Methods: A screening questionnaire was completed by 3511 schoolchildren of Grades 2 to 5 from 13 sites in Hong Kong. We shortlisted 298 children who scored z ≥ 1 on the total score of the Reactive-Proactive Aggression Questionnaire in their respective sites to participate in the experiment. They were divided into 31 clusters that were blinded and randomly assigned to one of the 4 conditions: skills only, philosophy only, skills and philosophy, and physical fitness (placebo). Subjects were assessed at baseline, posttraining, and 6 months after training using aggression scales.

Results: Results from the linear mixed model indicated that the time × training interaction effects were significant for aggressive behavior (reactive and proactive), delinquent behavior, anxiety/depression, and attention problems. Although all measures declined in all conditions over time, only the skills-and-philosophy condition showed a significant reduction at posttraining and/or 6-month follow-up compared with the placebo.

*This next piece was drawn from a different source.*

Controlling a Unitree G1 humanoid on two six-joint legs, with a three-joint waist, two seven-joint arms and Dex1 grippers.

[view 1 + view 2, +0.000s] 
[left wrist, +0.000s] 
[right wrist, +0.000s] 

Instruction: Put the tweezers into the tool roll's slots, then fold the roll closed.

Conclusion: The results provided a theoretical proof for the relationship between aggression and sport involvement combined with children's moral reasoning. This study gives practical implications to intervention that solely playing sports or teaching moral lessons is not effective enough for high-risk schoolchildren with aggressive behavior. However, combined traditional Chinese martial arts skills and moral philosophy training could be considered in the school curriculum to reduce school violence and facilitate creation of harmonious schools.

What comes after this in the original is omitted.